Abstract

Local scour around bridge piers is a complicated physical process and involves highly three-dimensional flows. Thus, the scour depth, which is directly related to the safety of a bridge, cannot be given in the form of the exact relationship of dependent variables via an analytical method. This paper proposes the use of the adaptive neuro-fuzzy inference system (ANFIS) method for predicting the scour depth around a bridge pier. Five variables including mean velocity, flow depth, size of sediment particles, critical velocity for particles' initiation of motion, and pier width were used for the scour depth. For comparison, predictions by the artificial neural network (ANN) model were also provided. Both the ANN model and ANFIS method were trained and validated.
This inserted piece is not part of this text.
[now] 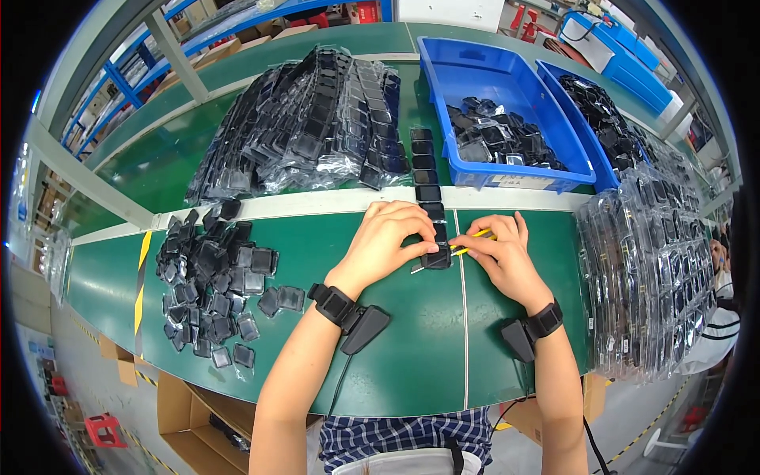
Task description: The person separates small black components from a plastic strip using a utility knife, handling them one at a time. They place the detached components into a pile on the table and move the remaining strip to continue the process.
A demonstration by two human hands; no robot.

The findings indicate that the modeling with dimensional variables yields better predictions than when normalized variables are used. The ANN model was applied to a field-scale dataset. Prediction results indicated that the errors are much larger compared to the case of a laboratory-scale dataset. The MAPE by the ANN model trained with part of the field data was not seriously different from that by the model trained with the laboratory data. However, the application of the ANFIS method improved the predictions significantly, reducing the MAPE to the half of that by the ANN model. Five selected empirical formulas were also applied to the same dataset, and Sheppard and Melville's formula was found to provide the best prediction. However, the MAPEs for the scour depths predicted by empirical formulas are much larger than MAPEs by either the ANN or the ANFIS method. The ANFIS method predicts much better if the range of the training dataset is sufficiently wide to cover the range of the application dataset.